If the understanding returned by LUIS is incomplete – for example, if we have an intent but no detected entities – we can ask follow-up questions to get more information. Let’s say the user simply says “I want to book a flight.” Detecting that the user wants to fly somewhere, but finding the “entities” array is empty, the app could respond “where to?”, remembering the user’s intent. Thus, when the user responds “Paris,” the application has all the information it needs without the user needing to clumsily repeat themselves. There are sure to be other “conversational” tricks. Perhaps creating a master “switchboard app” in LUIS, which calls different, specifically trained sub-apps, would maximize sophistication.

“Breaking out of text and using only our voices in combination with LUIS enters us into a brave new world of possibilities.”

Stop Typing

So far in our example we’ve been living in a text-only world. To take it a step further, we can make use of Speech-to-Text (STT), which has become far more accurate in recent years. Combine it with the ability of LUIS to generally understand the user even if the input wasn’t quite right, and we have a great, innovative input method to play with.

This article is not focused on STT, but native options exist for both Android (Google’s voice recognition) and iOS (Siri API in iOS 10) to make this fairly trivial. LUIS also has its own STT service, but native solutions work just as well and are less complex to implement.

Brave New World

Breaking out of text and using only our voices in combination with LUIS enters us into a brave new world of possibilities. Take Virtual Reality (VR), for example; an emerging technology which has exploded in popularity in recent years, and one we love to experiment with at Vectorform. With a dedicated VR lab and access to the HTC Vive and Oculus Rift, our developers have already begun to dream up engaging, immersive VR experiences, such as our work with DTE – an interactive virtual training environment for DTE’s field technicians.

Taking this a step further, we can combine NLP with VR to add another layer of immersion and interactivity to virtual experiences. Returning to our original example, we can now place our virtual travel agent in VR and have the user enjoy a face-to-face conversation with a machine. Text-to-Speech (TTS) is equally sophisticated and allows our travel agent to be the machine’s mouthpiece. Although we cannot provide details at this time, the development of immersive, voice-driven VR is well under way, right here in our office.
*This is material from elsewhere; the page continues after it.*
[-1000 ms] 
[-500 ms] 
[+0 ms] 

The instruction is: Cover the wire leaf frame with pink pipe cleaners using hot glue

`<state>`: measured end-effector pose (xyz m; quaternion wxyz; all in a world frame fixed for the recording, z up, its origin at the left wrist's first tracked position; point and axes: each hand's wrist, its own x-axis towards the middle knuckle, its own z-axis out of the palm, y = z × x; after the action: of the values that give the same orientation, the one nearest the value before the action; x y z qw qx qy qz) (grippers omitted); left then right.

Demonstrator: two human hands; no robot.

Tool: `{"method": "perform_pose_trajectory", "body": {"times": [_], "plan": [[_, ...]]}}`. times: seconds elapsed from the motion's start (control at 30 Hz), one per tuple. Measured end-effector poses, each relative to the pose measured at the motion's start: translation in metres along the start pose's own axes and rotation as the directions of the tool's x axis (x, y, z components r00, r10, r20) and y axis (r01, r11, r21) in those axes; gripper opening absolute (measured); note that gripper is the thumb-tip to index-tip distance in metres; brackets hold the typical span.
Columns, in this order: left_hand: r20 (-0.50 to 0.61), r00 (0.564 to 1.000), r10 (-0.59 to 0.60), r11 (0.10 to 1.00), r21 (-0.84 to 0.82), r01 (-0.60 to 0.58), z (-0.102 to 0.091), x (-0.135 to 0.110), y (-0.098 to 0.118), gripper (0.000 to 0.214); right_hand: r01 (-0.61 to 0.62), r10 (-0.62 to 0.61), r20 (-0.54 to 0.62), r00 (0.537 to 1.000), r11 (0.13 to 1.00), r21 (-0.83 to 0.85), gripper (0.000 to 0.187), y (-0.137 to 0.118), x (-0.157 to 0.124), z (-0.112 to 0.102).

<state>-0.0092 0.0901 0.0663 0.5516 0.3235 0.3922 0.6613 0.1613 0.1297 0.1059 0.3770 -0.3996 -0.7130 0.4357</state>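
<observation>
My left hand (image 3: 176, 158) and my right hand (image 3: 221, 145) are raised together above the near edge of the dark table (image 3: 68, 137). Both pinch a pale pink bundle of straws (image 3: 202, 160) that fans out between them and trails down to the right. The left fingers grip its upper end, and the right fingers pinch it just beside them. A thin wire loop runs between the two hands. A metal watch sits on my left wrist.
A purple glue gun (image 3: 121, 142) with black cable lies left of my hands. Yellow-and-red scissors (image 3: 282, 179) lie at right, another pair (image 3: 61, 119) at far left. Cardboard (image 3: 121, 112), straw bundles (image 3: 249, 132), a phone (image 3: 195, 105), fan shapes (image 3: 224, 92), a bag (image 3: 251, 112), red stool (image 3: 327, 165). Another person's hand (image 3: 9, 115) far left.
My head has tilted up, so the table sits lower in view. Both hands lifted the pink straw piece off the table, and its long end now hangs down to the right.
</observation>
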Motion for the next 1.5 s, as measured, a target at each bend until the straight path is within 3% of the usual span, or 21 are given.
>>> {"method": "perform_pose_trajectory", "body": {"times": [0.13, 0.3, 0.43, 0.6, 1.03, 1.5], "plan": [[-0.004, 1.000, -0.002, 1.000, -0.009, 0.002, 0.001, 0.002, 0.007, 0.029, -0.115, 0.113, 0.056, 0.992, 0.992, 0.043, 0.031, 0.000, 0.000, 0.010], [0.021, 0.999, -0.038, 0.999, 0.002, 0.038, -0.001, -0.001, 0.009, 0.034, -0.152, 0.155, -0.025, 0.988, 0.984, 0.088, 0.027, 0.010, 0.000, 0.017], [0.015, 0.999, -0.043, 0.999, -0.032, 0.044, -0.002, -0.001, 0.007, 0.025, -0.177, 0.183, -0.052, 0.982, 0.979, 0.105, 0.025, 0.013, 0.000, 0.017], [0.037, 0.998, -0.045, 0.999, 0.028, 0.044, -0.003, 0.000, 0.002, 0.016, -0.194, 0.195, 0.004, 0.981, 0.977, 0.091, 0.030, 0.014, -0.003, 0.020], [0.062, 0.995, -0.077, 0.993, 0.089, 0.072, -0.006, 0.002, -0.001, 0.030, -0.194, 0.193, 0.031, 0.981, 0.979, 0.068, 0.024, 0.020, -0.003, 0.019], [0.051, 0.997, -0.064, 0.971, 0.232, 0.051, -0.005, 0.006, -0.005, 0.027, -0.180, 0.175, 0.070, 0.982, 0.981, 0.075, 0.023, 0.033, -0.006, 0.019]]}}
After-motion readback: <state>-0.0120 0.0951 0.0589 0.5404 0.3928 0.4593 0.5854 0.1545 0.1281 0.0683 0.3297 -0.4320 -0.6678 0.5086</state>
It only takes moments to imagine countless new applications for this combination of technologies. Virtual doctors, assistants, service personnel, technicians and help-desks are just a few. Save a trip into town for a face-to-face consultation with your financial adviser and have the consultation in the comfort of your own home instead. Enjoy personalized therapy and triage before ever having to make an appointment. Wear a headset and book an entire vacation with your virtual travel agent.

As the line between humanity and artificial intelligence continues to blur, Alan Turing’s prediction may be closer to reality than you think.